No final de julho, durante a celebração de Tisha B'Av, mais de 3.000 judeus acessaram o local sagrado. Eles foram escoltados pela polícia israelita e acompanhados pelo ministro da Segurança Nacional de extrema-direita, Itamar Ben-Gvir, que defende que Israel deve assumir o controle do Monte do Templo.
Em comunicado, o Ministério dos Negócios Estrangeiros (MNE) israelita afirmou que a declaração apoiada pelos Ministérios dos Negócios Estrangeiros da Comissão Ministerial Árabe, convocada pela Jordânia, baseia-se em alegações falsas, distorções históricas e completa ignorância dos fatos.
O ministério considerou 'cínica' a acusação de Israel violar a liberdade de culto, especialmente quando se declara que todo o Monte do Templo (onde se encontra Al-Aqsa) é um local de culto exclusivo para muçulmanos, desconsiderando a conexão histórica dos judeus com Jerusalém e seus locais sagrados.

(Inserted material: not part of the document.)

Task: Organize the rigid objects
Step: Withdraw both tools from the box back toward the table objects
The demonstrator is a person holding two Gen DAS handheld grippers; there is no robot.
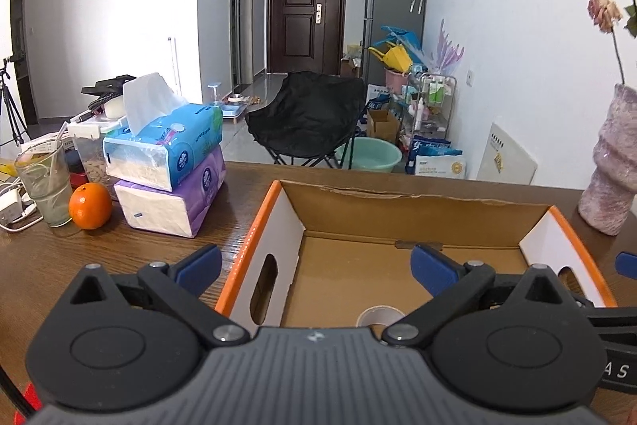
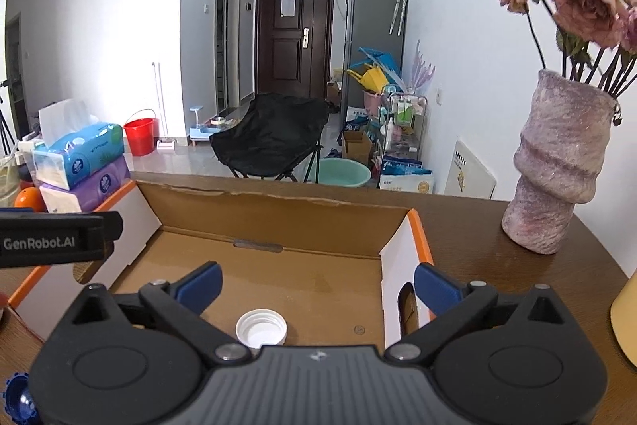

O MNE israelita continuou no comunicado dizendo que, sob a soberania israelita, Jerusalém, a capital eterna do Estado de Israel, nunca esteve tão acessível e aberta aos fiéis de todas as crenças.
Este 'statu quo' foi definido após a Guerra dos Seis Dias, período em que Israel ocupou Jerusalém Oriental, a porção palestina da cidade, que seria anexada em 1980.
A Jordânia convocou os ministros dos Negócios Estrangeiros de países islâmicos naquele dia, em resposta ao aumento das invasões em massa de colonos israelitas e líderes judaicos de extrema-direita no local sagrado, incluindo a incursão mencionada no final do mês anterior.
Essas práticas, descritas como 'cada vez mais graves e ilegais', acontecem com frequência, apesar das condenações da Jordânia e do restante do mundo muçulmano. Os países islâmicos denunciam que essas denúncias são ignoradas pelas autoridades israelitas e configuram uma 'provocação'.
Por essa razão, a declaração final solicita o início de uma iniciativa para forçar a comunidade internacional a obrigar Israel, enquanto potência ocupante, a respeitar o 'statu quo' histórico e jurídico em Jerusalém e seus locais sagrados, ao mesmo tempo em que apela ao Conselho de Segurança da ONU para tomar 'medidas imediatas' contra Israel.